The 75% rise in the CBOE Market Volatility Index (VIX – 18.81) from Thursday’s intraday high the previous week may have signaled panic among market participants looking to protect the portfolio.
This is exactly why I recommended hedging long positions on the VIX’s recent lows two weeks ago as: 1) buying index put protection turned out to be very costly in the middle of the week, and 2) so much Your Hedging Works You are less prone to panic if you sell long positions at exactly the wrong moment.
On Thursday morning, I pointed out internally that the VIX high on Wednesday and Thursday mornings was at its 320-day moving average – a long-term moving average on our radar, but not on the radar’s longest-term moving average followers.
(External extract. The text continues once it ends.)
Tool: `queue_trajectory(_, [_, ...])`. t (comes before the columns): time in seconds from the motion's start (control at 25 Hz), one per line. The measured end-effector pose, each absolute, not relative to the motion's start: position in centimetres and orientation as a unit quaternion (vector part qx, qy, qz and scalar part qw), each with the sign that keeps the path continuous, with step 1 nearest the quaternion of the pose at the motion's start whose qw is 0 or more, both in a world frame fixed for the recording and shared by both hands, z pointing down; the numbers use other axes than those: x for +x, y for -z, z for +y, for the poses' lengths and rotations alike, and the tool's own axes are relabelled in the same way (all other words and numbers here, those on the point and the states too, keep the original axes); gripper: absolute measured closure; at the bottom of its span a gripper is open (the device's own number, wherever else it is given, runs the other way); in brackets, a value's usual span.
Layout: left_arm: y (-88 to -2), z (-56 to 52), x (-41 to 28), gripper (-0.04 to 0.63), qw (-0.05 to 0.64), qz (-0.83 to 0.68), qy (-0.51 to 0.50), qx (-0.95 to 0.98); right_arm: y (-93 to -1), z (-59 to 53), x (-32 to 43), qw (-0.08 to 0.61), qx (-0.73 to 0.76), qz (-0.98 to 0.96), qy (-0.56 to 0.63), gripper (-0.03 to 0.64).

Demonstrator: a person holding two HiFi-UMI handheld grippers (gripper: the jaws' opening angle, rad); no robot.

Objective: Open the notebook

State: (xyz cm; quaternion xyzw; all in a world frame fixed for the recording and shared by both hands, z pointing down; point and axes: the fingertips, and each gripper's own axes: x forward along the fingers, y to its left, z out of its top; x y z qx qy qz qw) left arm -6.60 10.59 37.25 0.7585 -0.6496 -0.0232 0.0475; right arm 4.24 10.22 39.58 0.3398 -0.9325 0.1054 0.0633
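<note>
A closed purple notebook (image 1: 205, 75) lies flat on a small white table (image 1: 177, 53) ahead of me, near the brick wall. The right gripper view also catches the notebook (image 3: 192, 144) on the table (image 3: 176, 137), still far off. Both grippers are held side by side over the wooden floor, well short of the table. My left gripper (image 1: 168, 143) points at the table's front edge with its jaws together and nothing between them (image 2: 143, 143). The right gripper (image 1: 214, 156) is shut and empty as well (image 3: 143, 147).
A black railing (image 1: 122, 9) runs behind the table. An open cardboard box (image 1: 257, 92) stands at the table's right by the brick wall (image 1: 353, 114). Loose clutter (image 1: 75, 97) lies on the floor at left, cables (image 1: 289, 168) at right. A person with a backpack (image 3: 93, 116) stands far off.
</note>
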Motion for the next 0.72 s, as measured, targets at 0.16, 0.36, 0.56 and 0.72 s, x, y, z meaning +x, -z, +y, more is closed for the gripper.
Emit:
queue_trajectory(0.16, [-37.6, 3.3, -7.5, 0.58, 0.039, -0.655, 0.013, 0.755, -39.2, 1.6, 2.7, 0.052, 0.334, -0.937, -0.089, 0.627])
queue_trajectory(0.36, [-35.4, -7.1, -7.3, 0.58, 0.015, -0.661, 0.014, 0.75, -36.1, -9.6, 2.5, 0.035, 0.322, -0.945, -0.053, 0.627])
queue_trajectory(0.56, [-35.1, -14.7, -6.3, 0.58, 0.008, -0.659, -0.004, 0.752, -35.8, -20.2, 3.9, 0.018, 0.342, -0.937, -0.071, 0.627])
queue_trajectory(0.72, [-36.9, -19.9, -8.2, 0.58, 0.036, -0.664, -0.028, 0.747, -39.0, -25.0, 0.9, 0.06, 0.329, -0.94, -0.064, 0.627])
The highs were also around the VIX closing highs from late February.
The subsequent VIX retreat from last week’s high is encouraging as it is: 1) below the 2020 closing price at 22.75, which marked highs in mid-February and mid-March, and 2) back below a trendline that has been in place since the beginning 2021 connects lower highs (see chart below).
However, bulls want the VIX back below half of its 2021 closing high, or 18.60. If the VIX moves back above the trendline connecting lower highs and its 2020 closing price, another volatility pop would likely be imminent.
Finally, since this is an expiration week, it makes sense to rate the SPDR S&P 500 ETF (SPY – 416.49) to assess how much calls and open interest strikes can affect the market.
In the graph below, there is a lot of open interest in the strikes of 390, 400 and 405. Delving deeper into this open interest, it was bought (to be opened) which means the bottom is short for these puts. As the SPY approaches the 405 strike, which equates to 4,050 of the SPX, there is a risk of a delta hedge sell-off, with the floor selling more and more S&P futures to offset the losses on the puts it sold. Such activity could push the SPY down, forcing it to hedge the heavy exposure on strikes 400 and 390. Notice that 4,050 is near six times the 2009 closing low.
In short, if the SPY falls back below last week’s closing low of $ 405.41, we could see a move to 390 SPY or 3,900 SPX (the March low) by the end of the week. Not only would a move below $ 405.41 potentially lead to technical selling, but those who fail to hit the 405 strike puts would have to sell more and more S&P futures to offset lost put short positions. In fact, and in hindsight, last week’s 405 strike may have acted as a magnet as put sellers sold futures to offset growing losses, and those hedges may have been removed immediately after the ETF finally found support, causing a sharp rally contributed the end of the week.
If a spark is missing to get the ball back into the 405 strike, it becomes a quiet expiration week from an options perspective, with the SPY more than 11 points above the $ 405 level. However, with $ 405 touched three trading days ago, the delta hedge sell scenario is a worthy mention.